### Brief
Set down every line of the data exactly, skipping the pictures.

### Exercise data
.....
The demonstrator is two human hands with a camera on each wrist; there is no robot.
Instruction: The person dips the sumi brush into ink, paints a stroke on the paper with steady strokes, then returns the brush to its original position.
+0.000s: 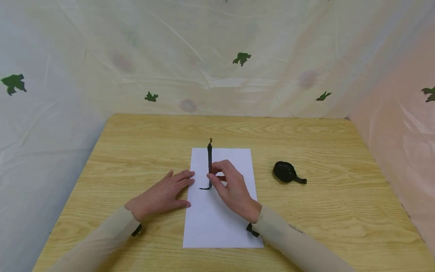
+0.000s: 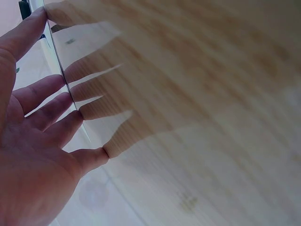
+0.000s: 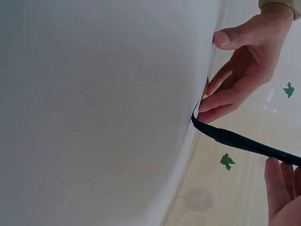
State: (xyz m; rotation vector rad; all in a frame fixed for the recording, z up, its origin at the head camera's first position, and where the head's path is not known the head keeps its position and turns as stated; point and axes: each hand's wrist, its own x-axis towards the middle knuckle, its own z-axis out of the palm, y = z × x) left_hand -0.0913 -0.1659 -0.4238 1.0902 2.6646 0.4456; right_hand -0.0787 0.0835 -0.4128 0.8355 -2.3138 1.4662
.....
### Answer below
The demonstrator is two human hands with a camera on each wrist; there is no robot.
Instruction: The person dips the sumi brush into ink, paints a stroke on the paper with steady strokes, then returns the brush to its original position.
+0.000s: 
+0.000s: 
+0.000s: 
State: (xyz m; rotation vector rad; all in a frame fixed for the recording, z up, its origin at the head camera's first position, and where the head's path is not known the head keeps its position and turns as stated; point and axes: each hand's wrist, its own x-axis towards the middle knuckle, its own z-axis out of the palm, y = z × x) left_hand -0.0913 -0.1659 -0.4238 1.0902 2.6646 0.4456; right_hand -0.0787 0.0835 -0.4128 0.8355 -2.3138 1.4662

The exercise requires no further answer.